Godrej Appliances is eyeing Rs 4,000 crore turnover in the current fiscal, a growth of over 20 per cent year-on-year, in the hope that good monsoons across the country and salary hikes following the implementation of 7th Pay Commission recommendations will boost demand.
“This year we are expecting a topline of Rs 4,000 crore. We ended last year at around Rs 3,250 crore. With a good monsoon and 7th Pay Commission, I am sure the discretionary spend and the disposable income in the hands of the consumer will be much higher,” Godrej Appliances Business Head and Executive Vice President Kamal Nandi told PTI.
The company is also expecting a 15-18 per cent growth in sales during the current festival season.
“Festive demand will be better this year than last year. Last year, we experienced festive demand of 7-8 per cent and this year we are expecting it to be anywhere between 15-18 per cent. That is the kind of growth we are expecting, double of last year,” he was quoted by PTI as saying.
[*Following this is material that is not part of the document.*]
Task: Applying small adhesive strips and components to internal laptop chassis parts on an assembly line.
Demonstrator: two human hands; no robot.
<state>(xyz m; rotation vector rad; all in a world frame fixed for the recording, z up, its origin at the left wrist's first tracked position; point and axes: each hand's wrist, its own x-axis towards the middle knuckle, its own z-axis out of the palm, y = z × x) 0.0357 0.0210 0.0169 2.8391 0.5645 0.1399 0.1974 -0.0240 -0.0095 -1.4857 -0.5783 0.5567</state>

The company, which spends 5 per cent of its turnover on marketing, enjoys a market share of 14 per cent in the overall Rs 13,500 crore refrigerator industry, 10 per cent share in the estimated Rs 5,100 crore washing machine industry.
It has 6 per cent market share each in ACs and microwaves. The AC industry is estimated to be at Rs 10,500 crore, while the microwave market size is estimated to be Rs 900 crore.
The Mumbai-headquartered Godrej Group is into real estate, consumer products, industrial engineering, appliances, furniture, security and agricultural products. It claims to have about 750 million people users of its products in India and about 1.1 billion people globally.
Godrej Group For More Acquisitions
The Godrej Group is focusing on the inorganic growth route and feels it is a good time to go for more acquisitions, Chairman Adi Godrej said last month.
“We are putting lot of emphasis on inorganic growth route. We acquired few businesses last year in agro and consumer segments. Our growth through inorganic route will be good over the next few years,” said Godrej.
“Inorganic growth would be made mainly through acquisitions. Globally things are not doing well; you can acquire businesses at lower cost than normal,” he told reporters in Kolkata.
The group was looking to acquire businesses mainly in the developing world — Asia, Africa and South America — and at acquisition in the consumer product segment, mainly in personal and household products, he said.